- **Task to complete**:
Could you print the listing again exactly, omitting the pictures?

- **Data segment**:
__________________________________________________

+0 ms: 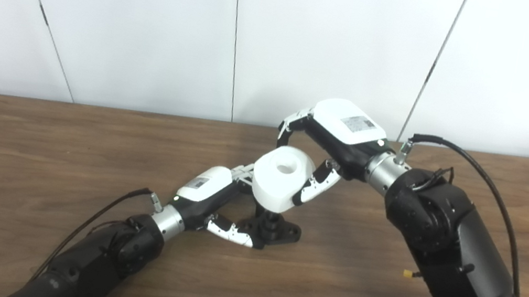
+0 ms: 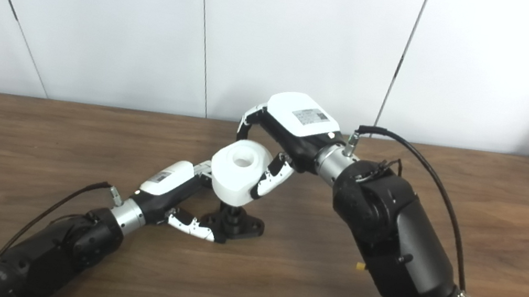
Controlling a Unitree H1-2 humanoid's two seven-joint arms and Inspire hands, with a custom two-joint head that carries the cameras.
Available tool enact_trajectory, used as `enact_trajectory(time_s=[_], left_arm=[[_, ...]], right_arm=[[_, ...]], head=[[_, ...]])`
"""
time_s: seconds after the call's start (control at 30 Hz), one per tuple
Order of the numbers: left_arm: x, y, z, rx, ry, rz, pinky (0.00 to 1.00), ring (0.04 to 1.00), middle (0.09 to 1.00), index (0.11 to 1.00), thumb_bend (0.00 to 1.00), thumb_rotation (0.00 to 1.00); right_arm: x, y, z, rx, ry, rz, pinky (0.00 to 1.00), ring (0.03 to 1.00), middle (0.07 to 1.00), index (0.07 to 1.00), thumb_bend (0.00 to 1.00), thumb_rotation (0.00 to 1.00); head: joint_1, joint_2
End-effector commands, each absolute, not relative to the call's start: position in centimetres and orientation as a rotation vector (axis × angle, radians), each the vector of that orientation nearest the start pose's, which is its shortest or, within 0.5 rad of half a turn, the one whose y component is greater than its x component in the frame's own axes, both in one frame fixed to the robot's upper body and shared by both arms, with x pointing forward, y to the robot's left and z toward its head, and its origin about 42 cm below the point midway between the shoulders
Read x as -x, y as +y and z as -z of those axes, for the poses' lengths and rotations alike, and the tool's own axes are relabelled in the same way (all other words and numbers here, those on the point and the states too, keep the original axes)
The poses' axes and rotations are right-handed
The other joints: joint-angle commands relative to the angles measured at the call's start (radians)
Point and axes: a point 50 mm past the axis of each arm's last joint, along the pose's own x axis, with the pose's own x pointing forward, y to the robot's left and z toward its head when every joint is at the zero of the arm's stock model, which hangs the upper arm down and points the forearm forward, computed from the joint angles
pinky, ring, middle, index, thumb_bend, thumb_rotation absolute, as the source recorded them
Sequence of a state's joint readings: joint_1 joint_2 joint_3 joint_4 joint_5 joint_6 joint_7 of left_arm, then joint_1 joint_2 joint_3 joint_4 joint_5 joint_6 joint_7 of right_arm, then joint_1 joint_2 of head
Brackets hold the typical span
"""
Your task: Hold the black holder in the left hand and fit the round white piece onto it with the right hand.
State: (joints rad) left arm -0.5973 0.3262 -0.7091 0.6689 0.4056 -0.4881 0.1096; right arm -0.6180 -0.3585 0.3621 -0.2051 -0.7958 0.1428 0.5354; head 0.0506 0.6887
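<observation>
The black holder [image 1: 275, 228] stands upright on the wooden table [image 1: 29, 159], a flat base with a short post. My left hand [image 1: 214, 199] is shut on it, thumb along the front of the base and fingers behind the post. The round white piece [image 1: 282, 177], a thick cylinder with a hole in its top, sits directly over the post, and its lower edge hides the post's top. My right hand [image 1: 332, 140] is shut on the white piece, fingers curled over its far side and thumb on its near right side.
White wall panels [image 1: 334, 42] rise right behind the table's far edge. My right forearm [image 1: 450, 252] crosses the right half of the table, with a black cable [image 1: 491, 190] looping above it.
</observation>
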Motion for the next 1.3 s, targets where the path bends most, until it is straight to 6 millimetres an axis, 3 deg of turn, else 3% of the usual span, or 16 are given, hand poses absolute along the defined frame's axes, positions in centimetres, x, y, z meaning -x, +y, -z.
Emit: enact_trajectory(time_s=[0.0, 1.27], left_arm=[[-37.8, 15.9, -4.9, -1.028, -0.267, 0.922, 1.0, 1.0, 0.938, 0.482, 0.52, 0.07], [-37.7, 16.1, -5.5, -1.017, -0.276, 0.909, 1.0, 1.0, 0.935, 0.482, 0.52, 0.06]], right_arm=[[-39.5, -15.8, -32.7, 1.311, -0.53, -0.438, 0.86, 0.84, 0.78, 0.479, 0.53, 0.14], [-40.0, -15.1, -29.4, 1.325, -0.445, -0.509, 0.87, 0.843, 0.784, 0.479, 0.53, 0.14]], head=[[0.001, 0.0], [0.016, 0.02]])
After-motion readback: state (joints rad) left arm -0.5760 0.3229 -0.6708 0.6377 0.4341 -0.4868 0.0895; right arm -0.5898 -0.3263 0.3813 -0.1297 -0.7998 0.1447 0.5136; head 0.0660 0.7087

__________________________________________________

- **Response**:
+0 ms: 
+0 ms: 
Controlling a Unitree H1-2 humanoid's two seven-joint arms and Inspire hands, with a custom two-joint head that carries the cameras.
Available tool enact_trajectory, used as `enact_trajectory(time_s=[_], left_arm=[[_, ...]], right_arm=[[_, ...]], head=[[_, ...]])`
"""
time_s: seconds after the call's start (control at 30 Hz), one per tuple
Order of the numbers: left_arm: x, y, z, rx, ry, rz, pinky (0.00 to 1.00), ring (0.04 to 1.00), middle (0.09 to 1.00), index (0.11 to 1.00), thumb_bend (0.00 to 1.00), thumb_rotation (0.00 to 1.00); right_arm: x, y, z, rx, ry, rz, pinky (0.00 to 1.00), ring (0.03 to 1.00), middle (0.07 to 1.00), index (0.07 to 1.00), thumb_bend (0.00 to 1.00), thumb_rotation (0.00 to 1.00); head: joint_1, joint_2
End-effector commands, each absolute, not relative to the call's start: position in centimetres and orientation as a rotation vector (axis × angle, radians), each the vector of that orientation nearest the start pose's, which is its shortest or, within 0.5 rad of half a turn, the one whose y component is greater than its x component in the frame's own axes, both in one frame fixed to the robot's upper body and shared by both arms, with x pointing forward, y to the robot's left and z toward its head, and its origin about 42 cm below the point midway between the shoulders
Read x as -x, y as +y and z as -z of those axes, for the poses' lengths and rotations alike, and the tool's own axes are relabelled in the same way (all other words and numbers here, those on the point and the states too, keep the original axes)
The poses' axes and rotations are right-handed
The other joints: joint-angle commands relative to the angles measured at the call's start (radians)
Point and axes: a point 50 mm past the axis of each arm's last joint, along the pose's own x axis, with the pose's own x pointing forward, y to the robot's left and z toward its head when every joint is at the zero of the arm's stock model, which hangs the upper arm down and points the forearm forward, computed from the joint angles
pinky, ring, middle, index, thumb_bend, thumb_rotation absolute, as the source recorded them
Sequence of a state's joint readings: joint_1 joint_2 joint_3 joint_4 joint_5 joint_6 joint_7 of left_arm, then joint_1 joint_2 joint_3 joint_4 joint_5 joint_6 joint_7 of right_arm, then joint_1 joint_2 of head
Brackets hold the typical span
"""
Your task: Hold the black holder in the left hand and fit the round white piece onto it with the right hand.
State: (joints rad) left arm -0.5973 0.3262 -0.7091 0.6689 0.4056 -0.4881 0.1096; right arm -0.6180 -0.3585 0.3621 -0.2051 -0.7958 0.1428 0.5354; head 0.0506 0.6887
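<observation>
The black holder [image 1: 275, 228] stands upright on the wooden table [image 1: 29, 159], a flat base with a short post. My left hand [image 1: 214, 199] is shut on it, thumb along the front of the base and fingers behind the post. The round white piece [image 1: 282, 177], a thick cylinder with a hole in its top, sits directly over the post, and its lower edge hides the post's top. My right hand [image 1: 332, 140] is shut on the white piece, fingers curled over its far side and thumb on its near right side.
White wall panels [image 1: 334, 42] rise right behind the table's far edge. My right forearm [image 1: 450, 252] crosses the right half of the table, with a black cable [image 1: 491, 190] looping above it.
</observation>
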Motion for the next 1.3 s, targets where the path bends most, until it is straight to 6 millimetres an axis, 3 deg of turn, else 3% of the usual span, or 16 are given, hand poses absolute along the defined frame's axes, positions in centimetres, x, y, z meaning -x, +y, -z.
Emit: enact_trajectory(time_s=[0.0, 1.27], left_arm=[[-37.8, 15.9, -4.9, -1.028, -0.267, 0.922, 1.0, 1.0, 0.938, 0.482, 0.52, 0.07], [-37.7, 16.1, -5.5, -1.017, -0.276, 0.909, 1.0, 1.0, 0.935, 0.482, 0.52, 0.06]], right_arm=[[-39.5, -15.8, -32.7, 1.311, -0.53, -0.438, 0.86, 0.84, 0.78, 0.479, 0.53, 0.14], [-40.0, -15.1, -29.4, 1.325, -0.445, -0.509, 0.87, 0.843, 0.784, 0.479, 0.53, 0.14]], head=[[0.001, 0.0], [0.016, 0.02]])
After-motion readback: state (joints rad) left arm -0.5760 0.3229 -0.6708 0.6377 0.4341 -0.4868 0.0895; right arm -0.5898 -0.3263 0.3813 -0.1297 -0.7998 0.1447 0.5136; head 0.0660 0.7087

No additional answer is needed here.